> DIRECTIONS
Two lines in the data below mark the range: the one with "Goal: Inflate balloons" and the one with "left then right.". Return both, along with every line between them, exactly.

> RECORDED INFORMATION
════

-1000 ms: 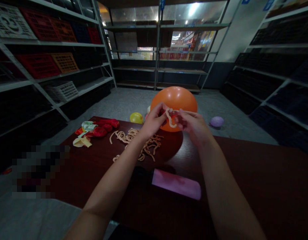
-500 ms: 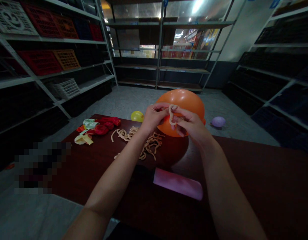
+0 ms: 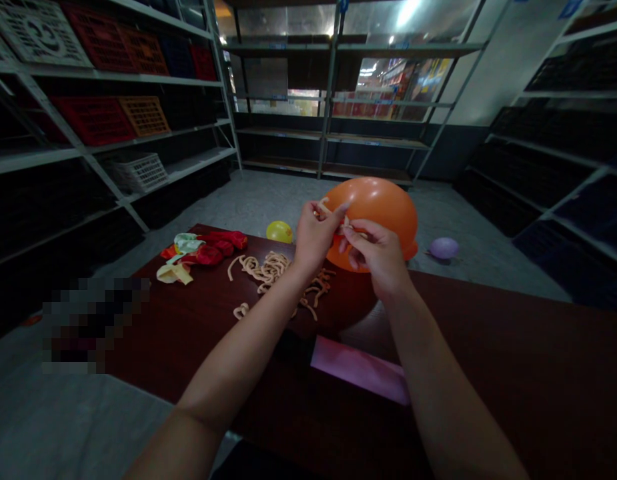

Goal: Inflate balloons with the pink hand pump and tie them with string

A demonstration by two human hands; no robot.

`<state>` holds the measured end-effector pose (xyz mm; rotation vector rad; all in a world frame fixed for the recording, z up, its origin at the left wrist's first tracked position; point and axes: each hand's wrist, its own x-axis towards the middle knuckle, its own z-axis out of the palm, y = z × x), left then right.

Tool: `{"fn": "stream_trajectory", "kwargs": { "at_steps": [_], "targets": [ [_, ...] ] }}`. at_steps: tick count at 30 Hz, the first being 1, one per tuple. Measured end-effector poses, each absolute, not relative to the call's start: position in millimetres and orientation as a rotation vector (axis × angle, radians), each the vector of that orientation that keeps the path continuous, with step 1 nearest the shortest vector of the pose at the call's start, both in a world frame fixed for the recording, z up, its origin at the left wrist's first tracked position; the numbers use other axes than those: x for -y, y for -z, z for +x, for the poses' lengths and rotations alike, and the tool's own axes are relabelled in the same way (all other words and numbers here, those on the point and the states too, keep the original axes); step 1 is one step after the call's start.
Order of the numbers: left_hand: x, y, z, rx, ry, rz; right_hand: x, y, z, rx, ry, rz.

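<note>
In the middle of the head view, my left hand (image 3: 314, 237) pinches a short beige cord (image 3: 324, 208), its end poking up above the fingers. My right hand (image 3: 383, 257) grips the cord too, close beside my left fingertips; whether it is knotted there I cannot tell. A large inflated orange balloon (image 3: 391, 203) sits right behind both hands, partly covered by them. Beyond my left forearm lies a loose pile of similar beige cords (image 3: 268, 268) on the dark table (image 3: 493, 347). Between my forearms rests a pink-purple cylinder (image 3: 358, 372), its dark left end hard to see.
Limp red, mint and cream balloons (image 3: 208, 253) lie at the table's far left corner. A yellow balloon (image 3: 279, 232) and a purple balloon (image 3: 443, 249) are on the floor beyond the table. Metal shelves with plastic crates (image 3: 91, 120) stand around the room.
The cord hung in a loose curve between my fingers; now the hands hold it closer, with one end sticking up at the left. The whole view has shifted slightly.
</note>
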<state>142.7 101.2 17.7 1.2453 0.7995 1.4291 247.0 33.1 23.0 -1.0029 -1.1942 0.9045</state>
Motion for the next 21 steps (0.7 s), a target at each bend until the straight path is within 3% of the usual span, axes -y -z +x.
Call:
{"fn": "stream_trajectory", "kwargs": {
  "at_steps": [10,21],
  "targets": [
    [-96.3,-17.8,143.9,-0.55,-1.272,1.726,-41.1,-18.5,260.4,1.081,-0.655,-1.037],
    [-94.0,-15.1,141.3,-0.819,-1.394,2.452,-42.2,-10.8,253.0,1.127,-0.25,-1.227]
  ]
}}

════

> WRITTEN RESPONSE
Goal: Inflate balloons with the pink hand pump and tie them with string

A demonstration by two human hands; no robot.

`<state>` holds the measured end-effector pose (xyz mm; rotation vector rad; all in a world frame fixed for the recording, z up, its origin at the left wrist's first tracked position; point and axes: each hand's wrist, its own x-axis towards the middle knuckle, its own z-axis out of the palm, y = z × x), left then right.

What was asked now has a complete answer.